Pakistan Today

Violence erupts after Tunisian Islamists win vote

Tunisian electoral officials confirmed the Islamist Ennahda party as winner of the North African country’s election, setting it up to form the first Islamist-led government in the wake of the Arab Spring uprisings. The Ennahda party got to work Friday on forming a coalition government after winning a strong mandate in the Arab Spring’s first elections.
But the election, which has so far confounded predictions it would tip the country into crisis, turned violent when protesters angry their fourth-placed party was eliminated from the poll set fire to the mayor’s office in a provincial town. Ennahda has tried to reassure secularists nervous about the prospect of Islamist rule in one of the Arab world’s most liberal countries by saying it will respect women’s rights and not try to impose a Muslim moral code on society.
The Islamists won power 10 months after Mohamed Bouazizi, a Tunisian vegetable seller in the town of Sidi Bouzid, set fire to himself in an act of protest that led to the fall of Tunisia’s leader and inspired uprisings in Egypt and Libya. “We will continue this revolution to realise its aims of a Tunisia that is free, independent, developing and prosperous in which the rights of God, the Prophet, women, men, the religious and the non-religious are assured because Tunisia is for everyone,” Ennahda leader Rachid Ghannouchi, a soft-spoken Islamic scholar who spent 22 years in exile in Britain, told a crowd of cheering supporters.
Announcing the results, election commission members said Ennahda had won 90 seats in the 217-seat assembly, which will draft a new constitution, form an interim government and schedule new elections, probably for early 2013. The Islamists’ nearest rival, the secularist Congress for the Republic, won 30 seats, the commission members told a packed hall in the capital, ending a four-day wait since Sunday’s poll for the painstaking count to be completed.
ISLAMIST-LED GOVERNMENT: Ennahda, banned before January’s revolution, fell short of an absolute majority in the new assembly. It is expected to broker a coalition with two of the secularist runners-up and, with them, form a government. Tunisia’s complex election system, which replaced the rigged, one-horse races conducted before the revolution, made it impossible for any one party to win a majority of assembly seats.
Ennahda lies at the moderate and liberal end of the spectrum of Islamist parties in the Middle East. Ghannouchi models his approach on the moderate stance of Turkish Prime Minister Tayyip Erdogan. The party’s victory is the first for Islamists since the Hamas faction won an election in the Palestinian Territories seven years ago. Ghannouchi and his party officials have issued a carefully-choreographed series of announcements designed to reassure sceptics that there is no need to fear an Islamist government.

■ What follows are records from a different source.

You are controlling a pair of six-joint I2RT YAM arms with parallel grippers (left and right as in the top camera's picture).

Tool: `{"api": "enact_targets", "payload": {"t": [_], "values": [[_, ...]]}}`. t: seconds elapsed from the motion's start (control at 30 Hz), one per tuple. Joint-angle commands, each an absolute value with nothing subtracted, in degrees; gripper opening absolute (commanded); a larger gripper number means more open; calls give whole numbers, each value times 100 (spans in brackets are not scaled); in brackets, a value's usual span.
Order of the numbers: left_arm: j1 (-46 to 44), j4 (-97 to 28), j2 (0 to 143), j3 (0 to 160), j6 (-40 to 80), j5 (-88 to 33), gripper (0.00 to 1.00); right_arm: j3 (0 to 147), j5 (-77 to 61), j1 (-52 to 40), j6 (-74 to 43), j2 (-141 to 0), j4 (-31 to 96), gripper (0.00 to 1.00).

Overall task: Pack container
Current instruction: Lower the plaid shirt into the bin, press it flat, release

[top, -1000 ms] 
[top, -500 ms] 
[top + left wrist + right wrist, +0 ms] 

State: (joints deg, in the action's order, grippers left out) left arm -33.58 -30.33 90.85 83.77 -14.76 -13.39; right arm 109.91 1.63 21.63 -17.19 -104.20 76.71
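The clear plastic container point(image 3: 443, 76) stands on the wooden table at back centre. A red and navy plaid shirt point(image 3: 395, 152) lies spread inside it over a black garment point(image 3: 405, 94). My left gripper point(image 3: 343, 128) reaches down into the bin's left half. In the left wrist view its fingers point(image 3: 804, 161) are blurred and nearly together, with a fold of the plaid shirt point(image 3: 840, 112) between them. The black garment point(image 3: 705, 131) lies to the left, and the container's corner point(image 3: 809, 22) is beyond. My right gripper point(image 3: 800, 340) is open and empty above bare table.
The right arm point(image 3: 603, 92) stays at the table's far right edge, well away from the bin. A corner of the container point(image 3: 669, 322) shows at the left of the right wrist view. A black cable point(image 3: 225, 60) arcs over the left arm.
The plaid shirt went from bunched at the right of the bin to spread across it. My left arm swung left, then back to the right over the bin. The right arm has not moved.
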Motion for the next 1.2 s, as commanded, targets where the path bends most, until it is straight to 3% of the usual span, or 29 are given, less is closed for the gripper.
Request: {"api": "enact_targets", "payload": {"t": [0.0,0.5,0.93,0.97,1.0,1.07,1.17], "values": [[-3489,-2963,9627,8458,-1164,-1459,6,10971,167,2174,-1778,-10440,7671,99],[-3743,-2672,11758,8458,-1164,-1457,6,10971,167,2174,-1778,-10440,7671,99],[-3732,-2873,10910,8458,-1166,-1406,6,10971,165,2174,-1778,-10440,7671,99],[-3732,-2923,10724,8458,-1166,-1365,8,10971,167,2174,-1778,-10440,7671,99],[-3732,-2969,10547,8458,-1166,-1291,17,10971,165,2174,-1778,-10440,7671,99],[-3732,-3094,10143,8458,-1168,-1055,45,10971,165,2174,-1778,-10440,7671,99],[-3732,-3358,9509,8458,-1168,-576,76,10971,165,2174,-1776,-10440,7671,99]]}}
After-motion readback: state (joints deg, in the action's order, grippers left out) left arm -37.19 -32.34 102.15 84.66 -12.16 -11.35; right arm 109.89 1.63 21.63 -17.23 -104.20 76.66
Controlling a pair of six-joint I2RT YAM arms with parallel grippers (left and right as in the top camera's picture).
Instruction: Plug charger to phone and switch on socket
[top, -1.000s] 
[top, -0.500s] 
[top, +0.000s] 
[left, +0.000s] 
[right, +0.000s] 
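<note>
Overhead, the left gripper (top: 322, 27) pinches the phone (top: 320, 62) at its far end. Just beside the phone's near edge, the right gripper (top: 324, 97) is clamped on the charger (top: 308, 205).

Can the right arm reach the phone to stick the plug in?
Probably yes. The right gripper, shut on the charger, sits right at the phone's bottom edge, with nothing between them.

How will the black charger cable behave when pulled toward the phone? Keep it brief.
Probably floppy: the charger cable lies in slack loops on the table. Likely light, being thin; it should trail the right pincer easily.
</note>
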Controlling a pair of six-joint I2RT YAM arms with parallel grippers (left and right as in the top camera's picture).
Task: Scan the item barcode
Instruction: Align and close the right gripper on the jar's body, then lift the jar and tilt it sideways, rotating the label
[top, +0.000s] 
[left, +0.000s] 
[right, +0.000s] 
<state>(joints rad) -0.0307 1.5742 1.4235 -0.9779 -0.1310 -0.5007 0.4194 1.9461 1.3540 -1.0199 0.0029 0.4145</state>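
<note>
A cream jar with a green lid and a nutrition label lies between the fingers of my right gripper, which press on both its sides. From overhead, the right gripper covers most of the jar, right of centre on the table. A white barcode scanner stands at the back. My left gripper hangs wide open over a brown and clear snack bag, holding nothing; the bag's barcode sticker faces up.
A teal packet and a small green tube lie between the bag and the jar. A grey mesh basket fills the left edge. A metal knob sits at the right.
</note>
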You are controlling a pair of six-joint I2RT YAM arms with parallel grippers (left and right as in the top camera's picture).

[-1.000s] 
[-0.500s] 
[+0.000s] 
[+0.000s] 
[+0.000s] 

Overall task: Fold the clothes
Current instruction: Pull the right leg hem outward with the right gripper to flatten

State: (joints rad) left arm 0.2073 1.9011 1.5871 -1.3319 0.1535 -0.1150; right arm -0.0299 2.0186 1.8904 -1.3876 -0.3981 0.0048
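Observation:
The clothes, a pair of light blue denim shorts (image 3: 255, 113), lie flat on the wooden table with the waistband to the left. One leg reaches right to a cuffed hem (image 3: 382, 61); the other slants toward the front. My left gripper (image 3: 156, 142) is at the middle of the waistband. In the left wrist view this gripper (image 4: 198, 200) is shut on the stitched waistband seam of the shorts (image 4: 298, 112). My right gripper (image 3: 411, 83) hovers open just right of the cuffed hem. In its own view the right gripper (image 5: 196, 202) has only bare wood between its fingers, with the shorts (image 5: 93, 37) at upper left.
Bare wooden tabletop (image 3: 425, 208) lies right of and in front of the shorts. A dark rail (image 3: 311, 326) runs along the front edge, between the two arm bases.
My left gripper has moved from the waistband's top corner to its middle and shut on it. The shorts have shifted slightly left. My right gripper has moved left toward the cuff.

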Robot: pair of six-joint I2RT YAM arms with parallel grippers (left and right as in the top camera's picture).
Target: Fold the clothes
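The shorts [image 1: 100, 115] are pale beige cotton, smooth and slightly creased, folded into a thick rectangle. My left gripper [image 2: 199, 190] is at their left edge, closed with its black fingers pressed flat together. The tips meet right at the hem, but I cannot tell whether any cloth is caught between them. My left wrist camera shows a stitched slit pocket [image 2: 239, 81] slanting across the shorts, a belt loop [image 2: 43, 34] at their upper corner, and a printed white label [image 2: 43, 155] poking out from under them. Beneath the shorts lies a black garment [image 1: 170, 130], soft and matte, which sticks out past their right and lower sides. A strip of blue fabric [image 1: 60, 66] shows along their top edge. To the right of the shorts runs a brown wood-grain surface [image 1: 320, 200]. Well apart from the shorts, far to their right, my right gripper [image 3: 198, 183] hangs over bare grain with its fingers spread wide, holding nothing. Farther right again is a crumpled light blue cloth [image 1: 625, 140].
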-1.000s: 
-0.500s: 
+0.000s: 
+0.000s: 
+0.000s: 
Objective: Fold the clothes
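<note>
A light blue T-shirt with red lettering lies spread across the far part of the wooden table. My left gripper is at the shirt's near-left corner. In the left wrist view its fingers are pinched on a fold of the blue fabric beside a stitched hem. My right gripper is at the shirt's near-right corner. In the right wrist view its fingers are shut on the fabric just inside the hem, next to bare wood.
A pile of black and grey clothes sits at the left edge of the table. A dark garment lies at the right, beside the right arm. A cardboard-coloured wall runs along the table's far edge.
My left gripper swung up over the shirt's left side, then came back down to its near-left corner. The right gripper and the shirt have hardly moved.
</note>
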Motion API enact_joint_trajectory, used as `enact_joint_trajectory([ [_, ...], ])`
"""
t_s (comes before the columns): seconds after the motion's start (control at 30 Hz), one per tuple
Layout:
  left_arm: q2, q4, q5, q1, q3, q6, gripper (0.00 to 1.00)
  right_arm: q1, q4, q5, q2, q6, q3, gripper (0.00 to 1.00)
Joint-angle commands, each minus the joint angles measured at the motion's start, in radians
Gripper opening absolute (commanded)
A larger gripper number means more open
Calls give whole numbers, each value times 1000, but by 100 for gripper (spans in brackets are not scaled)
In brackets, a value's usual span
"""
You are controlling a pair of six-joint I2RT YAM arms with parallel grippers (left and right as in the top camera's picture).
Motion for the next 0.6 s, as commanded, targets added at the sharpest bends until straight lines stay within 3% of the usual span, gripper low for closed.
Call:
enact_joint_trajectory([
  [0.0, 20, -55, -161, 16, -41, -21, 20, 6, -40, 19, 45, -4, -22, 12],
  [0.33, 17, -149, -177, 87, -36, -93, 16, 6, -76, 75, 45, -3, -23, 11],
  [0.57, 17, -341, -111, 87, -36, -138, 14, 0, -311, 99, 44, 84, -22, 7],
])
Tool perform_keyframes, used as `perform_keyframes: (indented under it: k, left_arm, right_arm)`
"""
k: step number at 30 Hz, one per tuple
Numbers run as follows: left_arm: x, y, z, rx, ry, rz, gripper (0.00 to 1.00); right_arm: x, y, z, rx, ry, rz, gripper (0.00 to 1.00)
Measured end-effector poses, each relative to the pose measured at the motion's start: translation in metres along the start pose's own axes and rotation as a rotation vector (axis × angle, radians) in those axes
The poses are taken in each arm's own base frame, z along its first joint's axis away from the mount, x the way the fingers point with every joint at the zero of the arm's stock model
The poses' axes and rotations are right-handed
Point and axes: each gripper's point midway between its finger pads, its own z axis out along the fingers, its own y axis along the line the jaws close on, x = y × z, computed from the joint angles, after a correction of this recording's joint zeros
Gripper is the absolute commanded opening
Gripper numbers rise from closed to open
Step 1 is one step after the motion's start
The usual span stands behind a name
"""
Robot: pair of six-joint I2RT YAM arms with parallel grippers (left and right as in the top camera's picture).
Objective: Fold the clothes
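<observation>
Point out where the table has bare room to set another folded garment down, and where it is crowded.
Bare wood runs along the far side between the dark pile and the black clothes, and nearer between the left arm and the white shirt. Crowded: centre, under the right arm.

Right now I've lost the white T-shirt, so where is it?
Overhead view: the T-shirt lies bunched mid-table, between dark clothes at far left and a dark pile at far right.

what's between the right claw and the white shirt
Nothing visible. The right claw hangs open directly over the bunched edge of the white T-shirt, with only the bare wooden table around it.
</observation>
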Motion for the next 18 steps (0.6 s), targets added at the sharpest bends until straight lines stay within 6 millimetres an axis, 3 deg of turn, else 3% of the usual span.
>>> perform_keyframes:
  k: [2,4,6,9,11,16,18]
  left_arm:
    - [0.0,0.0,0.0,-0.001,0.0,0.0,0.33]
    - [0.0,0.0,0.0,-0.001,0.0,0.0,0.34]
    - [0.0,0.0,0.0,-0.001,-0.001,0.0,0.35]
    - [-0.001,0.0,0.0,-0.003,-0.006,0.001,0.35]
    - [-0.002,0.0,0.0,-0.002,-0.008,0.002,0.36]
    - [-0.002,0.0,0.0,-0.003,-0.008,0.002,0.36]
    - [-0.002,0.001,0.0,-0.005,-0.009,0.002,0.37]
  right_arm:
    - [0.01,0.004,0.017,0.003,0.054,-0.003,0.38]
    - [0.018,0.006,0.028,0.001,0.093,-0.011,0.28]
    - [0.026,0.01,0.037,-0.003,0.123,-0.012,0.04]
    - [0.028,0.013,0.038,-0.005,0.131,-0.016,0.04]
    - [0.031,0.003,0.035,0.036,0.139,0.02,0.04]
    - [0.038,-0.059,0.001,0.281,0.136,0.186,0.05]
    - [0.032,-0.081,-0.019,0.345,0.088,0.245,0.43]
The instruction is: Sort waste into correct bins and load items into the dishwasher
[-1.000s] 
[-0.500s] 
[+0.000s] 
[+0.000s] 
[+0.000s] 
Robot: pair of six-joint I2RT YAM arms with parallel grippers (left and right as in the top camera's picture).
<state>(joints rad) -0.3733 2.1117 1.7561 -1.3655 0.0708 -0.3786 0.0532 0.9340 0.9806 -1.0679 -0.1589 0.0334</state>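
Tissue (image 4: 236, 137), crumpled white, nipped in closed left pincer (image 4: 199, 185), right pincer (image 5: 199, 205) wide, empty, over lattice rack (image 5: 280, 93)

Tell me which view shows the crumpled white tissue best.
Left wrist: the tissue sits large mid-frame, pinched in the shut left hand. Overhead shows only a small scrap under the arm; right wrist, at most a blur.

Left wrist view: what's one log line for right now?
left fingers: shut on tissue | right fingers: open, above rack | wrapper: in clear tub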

They have said there will be no ban on foreign tourists – a vital source of revenue for Tunisia’s spluttering economy – drinking alcohol or wearing revealing beachwear. The party has also reached out to anxious investors by saying it will not impose Islamic banking rules and that it is inclined to keep the finance minister and central bank governor in their posts when it forms the new government.